Prabha Energy Limited, a publicly listed entity engaged in the energy and infrastructure sector, has issued an official disclosure dated May 15, 2025, regarding the sale of fractional shares arising out of its recently sanctioned Composite Scheme of Arrangement. This scheme involved the amalgamation of Deep Energy Resources Limited and Savla Oil and Gas Private Limited into Prabha Energy Limited, under the applicable provisions of Sections 230 to 232 of the Companies Act, 2013.

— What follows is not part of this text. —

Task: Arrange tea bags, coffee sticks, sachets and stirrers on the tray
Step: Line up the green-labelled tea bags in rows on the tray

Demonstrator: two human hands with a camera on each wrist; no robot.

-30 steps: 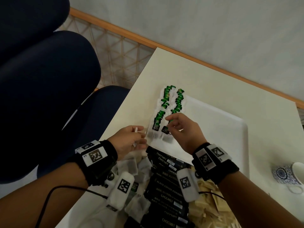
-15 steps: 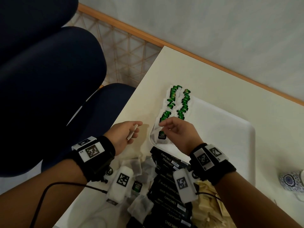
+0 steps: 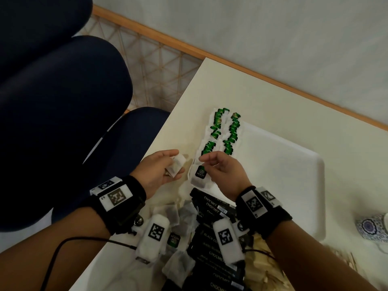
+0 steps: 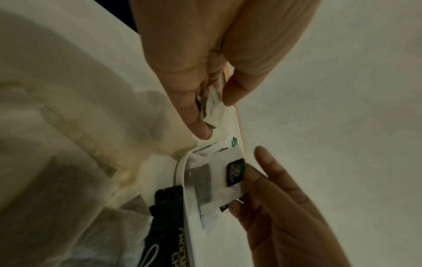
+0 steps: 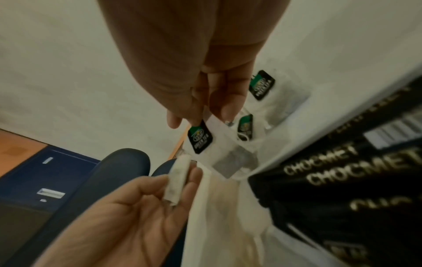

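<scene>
Two rows of tea bags with green tags (image 3: 222, 131) lie along the left edge of the white tray (image 3: 283, 164). At the near end of the left row, my right hand (image 3: 204, 162) pinches the top of a tea bag with a dark green tag (image 3: 199, 174) (image 5: 199, 139) that rests on the tray's near-left corner. My left hand (image 3: 174, 160) is just left of the tray, above the table, and holds another white tea bag (image 3: 178, 166) (image 4: 212, 108) between thumb and fingers. The two hands are close together but do not touch.
Black coffee sticks (image 3: 212, 206) lie piled under my right wrist, with loose tea bags (image 3: 178, 217) to their left and pale wooden stirrers (image 3: 262, 269) to their right. A blue-patterned cup (image 3: 373, 227) stands right of the tray. Dark blue chairs (image 3: 63, 101) flank the table's left edge.
My right hand has drawn back along the left row to its near end with a tagged tea bag. My left hand has turned its tea bag from edge-on to flat.
</scene>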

Background of the Composite Scheme of Arrangement
The Composite Scheme was implemented to streamline the business structure of the group entities and consolidate resources and operational synergies. As a result of this merger, certain shareholders became entitled to fractional shares, which are portions of equity that do not constitute a full share and hence cannot be allotted individually to shareholders.
Details of the Fractional Share Sale
As per the company’s intimation, a total of 6,024 equity shares have emerged as fractional entitlements post-merger. These shares have been held in a joint demat account under the names of the Managing Director and a Director of the Company, acting solely in their capacity as TRUSTEES on behalf of the eligible shareholders.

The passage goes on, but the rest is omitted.